Tuesday, July 22, 2014

twelve months


dear declan,

oh sweet boy i'm having a hard time wrapping my head around the fact that it's been one year since you came into this world and we got to hold you for the first time.  what a year it has been. that's one year of snuggles.  one year of your sweet smiles.  one year of staring into your beautiful blue eyes.  one year of calling you mine.  this past year has been everything.  you are our everything and the years before you somehow don't seem as meaningful or worthy as this last year has.  i have these simple moments that i try to grab hold to remember forever.  like when it's just you and me and you grab my cheeks with your chubby fingers and stare into my eyes and you smile so big and coo so hard and i can't help but think it doesn't get any better then this. and if it does i don't think my heart can take it.

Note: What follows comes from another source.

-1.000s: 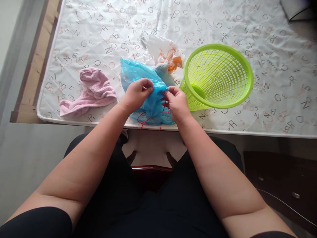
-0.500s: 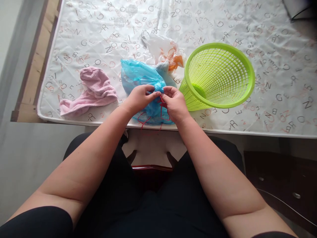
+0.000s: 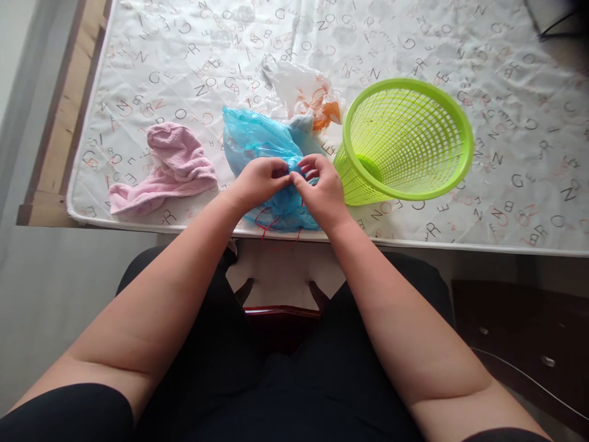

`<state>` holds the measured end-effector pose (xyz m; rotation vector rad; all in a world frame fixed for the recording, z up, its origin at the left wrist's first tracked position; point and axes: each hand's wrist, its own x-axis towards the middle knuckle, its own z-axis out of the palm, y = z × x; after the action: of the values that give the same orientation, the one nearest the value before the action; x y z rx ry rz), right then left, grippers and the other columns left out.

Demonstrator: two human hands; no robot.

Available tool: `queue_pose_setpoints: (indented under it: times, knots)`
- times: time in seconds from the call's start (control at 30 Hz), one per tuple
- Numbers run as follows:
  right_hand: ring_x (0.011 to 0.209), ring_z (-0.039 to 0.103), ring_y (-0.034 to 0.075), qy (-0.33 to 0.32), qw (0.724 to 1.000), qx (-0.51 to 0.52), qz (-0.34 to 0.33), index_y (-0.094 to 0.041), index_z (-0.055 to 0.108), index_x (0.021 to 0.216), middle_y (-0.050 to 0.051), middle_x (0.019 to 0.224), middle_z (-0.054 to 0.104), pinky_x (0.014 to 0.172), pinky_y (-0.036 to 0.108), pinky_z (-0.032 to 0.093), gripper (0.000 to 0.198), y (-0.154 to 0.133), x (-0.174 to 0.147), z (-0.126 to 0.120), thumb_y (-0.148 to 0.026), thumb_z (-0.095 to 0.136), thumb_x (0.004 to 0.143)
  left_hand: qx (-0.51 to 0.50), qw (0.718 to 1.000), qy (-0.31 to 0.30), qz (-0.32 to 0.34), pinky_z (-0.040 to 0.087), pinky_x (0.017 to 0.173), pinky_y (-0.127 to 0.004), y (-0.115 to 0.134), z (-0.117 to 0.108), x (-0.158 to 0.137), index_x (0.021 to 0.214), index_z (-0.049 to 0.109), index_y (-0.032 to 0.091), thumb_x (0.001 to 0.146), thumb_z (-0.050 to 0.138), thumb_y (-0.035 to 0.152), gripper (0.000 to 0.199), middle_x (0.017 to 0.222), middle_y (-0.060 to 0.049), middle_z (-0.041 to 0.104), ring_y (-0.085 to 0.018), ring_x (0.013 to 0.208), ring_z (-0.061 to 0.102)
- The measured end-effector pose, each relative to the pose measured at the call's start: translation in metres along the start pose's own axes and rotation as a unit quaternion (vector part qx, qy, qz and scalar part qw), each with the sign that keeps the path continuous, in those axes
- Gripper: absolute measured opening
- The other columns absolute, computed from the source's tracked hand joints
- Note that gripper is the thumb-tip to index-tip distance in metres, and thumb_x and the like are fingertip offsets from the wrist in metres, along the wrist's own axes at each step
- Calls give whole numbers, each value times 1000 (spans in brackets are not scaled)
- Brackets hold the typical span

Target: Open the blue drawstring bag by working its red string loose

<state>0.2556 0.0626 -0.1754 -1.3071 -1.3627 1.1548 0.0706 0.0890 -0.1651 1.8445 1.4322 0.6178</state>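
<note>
Just blue bag between both hands.

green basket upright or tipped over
Tipped over. The green basket lies on its side on the lettered cover, its open rim facing the camera, so the base shows through the mouth. Nothing visible inside.

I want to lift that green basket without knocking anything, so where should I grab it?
Take the green basket by its wide rim on the far right, coming from the right side. It lies tipped over with the mouth facing you, so the rim is exposed there, well away from the blue bag beside its narrow base.
</note>
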Motion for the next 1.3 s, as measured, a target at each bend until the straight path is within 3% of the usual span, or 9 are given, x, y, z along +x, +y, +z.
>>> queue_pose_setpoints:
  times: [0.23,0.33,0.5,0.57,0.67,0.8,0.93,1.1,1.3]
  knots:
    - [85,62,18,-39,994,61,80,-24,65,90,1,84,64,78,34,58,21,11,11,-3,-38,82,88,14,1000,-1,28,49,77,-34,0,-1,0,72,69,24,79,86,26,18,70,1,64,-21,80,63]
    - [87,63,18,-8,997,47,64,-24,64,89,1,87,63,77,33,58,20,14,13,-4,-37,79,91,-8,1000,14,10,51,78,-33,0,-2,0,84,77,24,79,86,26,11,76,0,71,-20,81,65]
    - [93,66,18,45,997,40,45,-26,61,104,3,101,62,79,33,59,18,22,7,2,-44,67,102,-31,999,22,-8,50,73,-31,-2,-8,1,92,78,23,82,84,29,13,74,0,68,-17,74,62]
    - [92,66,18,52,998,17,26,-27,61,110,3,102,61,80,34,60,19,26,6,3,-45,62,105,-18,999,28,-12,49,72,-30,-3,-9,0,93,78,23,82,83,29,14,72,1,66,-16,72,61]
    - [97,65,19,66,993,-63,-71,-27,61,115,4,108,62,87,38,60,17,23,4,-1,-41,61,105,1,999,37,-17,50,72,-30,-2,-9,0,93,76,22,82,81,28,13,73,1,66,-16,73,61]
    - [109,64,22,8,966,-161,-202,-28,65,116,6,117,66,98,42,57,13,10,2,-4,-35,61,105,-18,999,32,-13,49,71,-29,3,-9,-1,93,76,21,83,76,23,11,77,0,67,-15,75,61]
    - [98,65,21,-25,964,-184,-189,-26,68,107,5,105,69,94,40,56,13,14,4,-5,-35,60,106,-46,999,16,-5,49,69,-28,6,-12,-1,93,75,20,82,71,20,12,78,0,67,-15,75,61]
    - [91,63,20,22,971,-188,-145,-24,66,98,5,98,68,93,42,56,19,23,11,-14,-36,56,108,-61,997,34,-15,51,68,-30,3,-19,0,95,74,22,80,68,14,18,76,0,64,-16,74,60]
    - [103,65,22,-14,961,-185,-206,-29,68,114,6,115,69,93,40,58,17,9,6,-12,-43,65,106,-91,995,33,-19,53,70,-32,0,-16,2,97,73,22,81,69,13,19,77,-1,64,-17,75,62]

at 12 months, little man, you are filling out weighing around 21 pounds and sporting 12 months clothes.  enjoy those dimples on your legs now, because once you hit 30 no one will be gawking and ahhing at them then.  you wear a size 4 diaper.  you're also babbling up a storm.  we've gotten mama, apple and bubble out of you speech wise.  your poor daddy has been so patient and so eager for you to say dada.  you're so close though.  you've really taken off this month crawling around and exploring your surroundings.  i love watching you discover new things like the door catchers.  thru your little eyes those things are just the coolest and it's precious to see you figure it all out.

we celebrated your birthday with lots of family and close friends.  everyone couldn't wait to see you dig into your smash cake and you didn't disappoint.  you did exactly what i thought you would, sort of take your time and be cautious about it and then on your own time dug into it.  it was a precious moment.  

you've blessed our lives so much sweet boy.  happy 1st birthday declan!!

all my love,
mama

1 comment:

Charlie the Pugster said...

Happy Birthday Declan! I love when your Mommy tells you that everything before you feels unimportant now! That is what the love of a child does to parents---little one, I think you lucked out in the parent department!